Occam’s Razor

“Occam’s Razor”

From Wikipedia, the free encyclopedia

Occam’s razor (or Ockham’s razor), often expressed in Latin as the lex parsimoniae, translating to law of parsimony, law of economy or law of succinctness, is a principle which generally recommends selecting the competing hypothesis that makes the fewest new assumptions, when the hypotheses are equal in other respects. For instance, they must both sufficiently explain available data in the first place.

The principle is often incorrectly summarized as “the simplest explanation is most likely the correct one”. This summary is misleading, however, since the principle is actually focused on shifting the burden of proof in discussions.]That is, the Razor is a principle that suggests we should tend towards simpler theories (see justifications section below) until we can trade some simplicity for increased explanatory power. Contrary to the popular summary, the simplest available theory is often a less accurate explanation (e.g. metaphysical Solipsism). Philosophers also add that the exact meaning of “simplest” can be nuanced in the first place.

Occam’s Razor is attributed to the 14th-century English logician, theologian and Franciscan friar Father William of Ockham (d’Okham) who wrote “entities must not be multiplied beyond necessity” (entia non sunt multiplicanda praeter necessitatem). This is also phrased as pluralitas non est ponenda sine necessitate (“plurality should not be posited without necessity”). To quote Isaac Newton, “We are to admit no more causes of natural things than such as are both true and sufficient to explain their appearances. Therefore, to the same natural effects we must, so far as possible, assign the same causes.”

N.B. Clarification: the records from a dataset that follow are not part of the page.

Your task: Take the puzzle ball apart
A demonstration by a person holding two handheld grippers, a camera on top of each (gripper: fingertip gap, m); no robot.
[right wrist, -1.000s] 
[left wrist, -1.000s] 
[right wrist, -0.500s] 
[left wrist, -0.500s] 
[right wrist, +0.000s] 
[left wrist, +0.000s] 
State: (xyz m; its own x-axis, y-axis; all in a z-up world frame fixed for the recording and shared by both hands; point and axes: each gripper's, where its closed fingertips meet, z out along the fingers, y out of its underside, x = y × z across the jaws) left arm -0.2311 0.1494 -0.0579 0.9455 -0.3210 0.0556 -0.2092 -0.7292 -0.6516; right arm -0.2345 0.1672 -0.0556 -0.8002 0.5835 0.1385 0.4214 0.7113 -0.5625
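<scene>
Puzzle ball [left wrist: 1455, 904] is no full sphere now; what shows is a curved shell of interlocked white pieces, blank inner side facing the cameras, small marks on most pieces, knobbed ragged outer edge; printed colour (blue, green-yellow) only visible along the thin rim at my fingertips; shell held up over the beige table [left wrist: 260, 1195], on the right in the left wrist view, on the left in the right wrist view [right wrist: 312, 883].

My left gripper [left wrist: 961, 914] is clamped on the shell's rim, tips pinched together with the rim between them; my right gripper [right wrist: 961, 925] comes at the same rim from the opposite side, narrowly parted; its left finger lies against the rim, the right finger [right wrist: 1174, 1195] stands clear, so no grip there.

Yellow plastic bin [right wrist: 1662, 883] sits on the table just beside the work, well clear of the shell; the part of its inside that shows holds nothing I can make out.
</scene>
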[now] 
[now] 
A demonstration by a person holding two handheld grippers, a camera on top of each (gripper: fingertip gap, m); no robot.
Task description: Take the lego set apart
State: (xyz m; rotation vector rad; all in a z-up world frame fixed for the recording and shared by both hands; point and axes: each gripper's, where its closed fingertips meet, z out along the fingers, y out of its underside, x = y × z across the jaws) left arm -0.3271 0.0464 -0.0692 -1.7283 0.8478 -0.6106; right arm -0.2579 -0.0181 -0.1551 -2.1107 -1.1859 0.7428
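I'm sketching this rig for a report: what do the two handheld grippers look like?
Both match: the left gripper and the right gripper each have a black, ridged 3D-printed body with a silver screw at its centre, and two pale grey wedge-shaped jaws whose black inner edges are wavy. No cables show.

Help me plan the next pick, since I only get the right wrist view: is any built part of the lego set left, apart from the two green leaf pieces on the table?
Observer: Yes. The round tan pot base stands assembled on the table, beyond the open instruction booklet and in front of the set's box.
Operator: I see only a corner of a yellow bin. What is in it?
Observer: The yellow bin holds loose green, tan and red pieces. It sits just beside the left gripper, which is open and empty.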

In science, Occam’s razor is used as a heuristic (general guiding rule) to guide scientists in the development of theoretical models rather than as an arbiter between published models. In the scientific method, Occam’s razor is not considered an irrefutable principle of logic, and certainly not a scientific result.

In 2005 Marcus Hutter mathematically proved that shorter computable theories have more weight when calculating the expected value of an action across all computable theories which perfectly describe previous observations.